Currently neurologists prefer to breakdown multisystem atrophy into three categories depending on the predominant signs and symptoms. Patients with more Parkinsonism type signs and symptoms are labeled MSA-P category. Patients with predominantly cerebellar signs are referred to as MSA-C and those with predominantly autonomic signs or dysautonomia MSA-A.

CSF Volume – The Cause

The point to be made here is that an increase in CSF volume in any of the the cisterns can compress the different parts of the brainstem and cause dysautonomia, Parkinsonism and cerebellar signs and symptoms just the same as an increase CSF volume in the ventricles.

The cause of the increase in CSF volume may be due to poor flow between the brain and spinal cord. In this regard, the upper cervical spine is a critical choke point for blood and CSF flow between the cranial vault and spinal canal. Inherited design problems and acquired misalignments due to injuries and aging of the upper cervical spine can affect the normal ebb and flow of blood and CSF between the cranial vault and spinal canal.

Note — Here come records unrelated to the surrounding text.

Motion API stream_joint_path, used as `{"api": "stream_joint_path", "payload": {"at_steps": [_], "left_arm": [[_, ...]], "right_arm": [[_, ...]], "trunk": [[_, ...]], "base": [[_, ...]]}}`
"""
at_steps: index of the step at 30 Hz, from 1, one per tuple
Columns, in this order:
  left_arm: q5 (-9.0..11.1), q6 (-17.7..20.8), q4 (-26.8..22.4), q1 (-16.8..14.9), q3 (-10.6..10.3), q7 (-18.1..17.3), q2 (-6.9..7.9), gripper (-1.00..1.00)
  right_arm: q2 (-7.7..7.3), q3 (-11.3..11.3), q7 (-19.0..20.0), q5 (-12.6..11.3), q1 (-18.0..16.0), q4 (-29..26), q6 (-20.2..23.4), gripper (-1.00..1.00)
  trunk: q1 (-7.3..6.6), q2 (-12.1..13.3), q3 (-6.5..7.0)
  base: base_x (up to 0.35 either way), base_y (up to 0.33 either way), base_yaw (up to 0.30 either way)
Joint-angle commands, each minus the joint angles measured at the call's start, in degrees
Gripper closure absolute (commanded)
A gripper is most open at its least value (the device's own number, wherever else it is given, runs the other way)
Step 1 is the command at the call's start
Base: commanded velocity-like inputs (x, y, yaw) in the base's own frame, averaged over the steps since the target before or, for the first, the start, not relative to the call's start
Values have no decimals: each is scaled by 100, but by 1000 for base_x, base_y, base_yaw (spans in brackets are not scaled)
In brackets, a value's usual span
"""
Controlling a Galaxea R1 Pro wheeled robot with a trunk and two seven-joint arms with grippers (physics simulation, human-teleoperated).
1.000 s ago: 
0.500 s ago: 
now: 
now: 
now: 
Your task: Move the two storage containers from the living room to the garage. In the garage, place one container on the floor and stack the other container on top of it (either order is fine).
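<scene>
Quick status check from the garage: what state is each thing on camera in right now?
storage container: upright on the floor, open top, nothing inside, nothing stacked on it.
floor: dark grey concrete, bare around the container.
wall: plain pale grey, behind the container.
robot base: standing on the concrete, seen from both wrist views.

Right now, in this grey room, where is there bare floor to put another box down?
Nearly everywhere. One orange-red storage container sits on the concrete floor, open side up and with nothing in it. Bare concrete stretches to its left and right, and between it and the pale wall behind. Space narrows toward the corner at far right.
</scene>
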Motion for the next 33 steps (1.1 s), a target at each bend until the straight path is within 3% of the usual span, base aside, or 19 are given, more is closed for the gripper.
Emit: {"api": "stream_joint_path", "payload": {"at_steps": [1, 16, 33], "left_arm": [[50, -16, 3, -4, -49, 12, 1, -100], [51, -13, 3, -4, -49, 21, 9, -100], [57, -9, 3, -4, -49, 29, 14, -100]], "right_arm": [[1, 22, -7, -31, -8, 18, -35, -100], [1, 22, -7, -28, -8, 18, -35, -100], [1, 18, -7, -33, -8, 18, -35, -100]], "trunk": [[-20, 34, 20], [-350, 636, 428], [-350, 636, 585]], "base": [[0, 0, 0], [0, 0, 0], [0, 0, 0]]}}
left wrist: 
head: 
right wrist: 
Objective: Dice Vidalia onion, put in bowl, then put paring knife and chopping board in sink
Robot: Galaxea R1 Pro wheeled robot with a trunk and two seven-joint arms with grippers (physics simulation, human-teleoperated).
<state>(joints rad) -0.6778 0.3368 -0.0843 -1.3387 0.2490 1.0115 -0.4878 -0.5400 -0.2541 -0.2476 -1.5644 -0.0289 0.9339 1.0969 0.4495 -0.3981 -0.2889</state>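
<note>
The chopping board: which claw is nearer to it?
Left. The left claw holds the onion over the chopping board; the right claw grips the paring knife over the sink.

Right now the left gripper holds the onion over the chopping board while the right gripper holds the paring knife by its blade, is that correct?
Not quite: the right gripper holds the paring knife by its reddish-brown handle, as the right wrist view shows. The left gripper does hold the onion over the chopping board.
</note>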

Below the upper cervical spine, degeneration of the lower spine called spondylosis, and stenosis of the spinal canal can, likewise, affect the flow of CSF and its volume in the ventricles and basal cisterns of the brain. Abnormal curvatures of the spine, called scoliosis and kyphosis can also affect blood and CSF flow in the spinal canal and cranial vault.

In either case, stenosis affects the contents of the spinal canal, which includes the spinal cord and its blood and CSF circulatory systems. Moreover, the spinal canal is connected to the cranial vault and brain by the foramen magnum. Therefore, blood and CSF flow in the spinal canal can affect blood and CSF flow in the cranial vault. Blockage of CSF flow between the brain and cord can cause CSF volume to increase in the cisterns. The increase in CSF volume in the cisterns may be the cause of dysautonomia, cerebellar and Parkinsonism signs and symptoms seen in multisystem atrophy, as well as many other neurodegenerative conditions.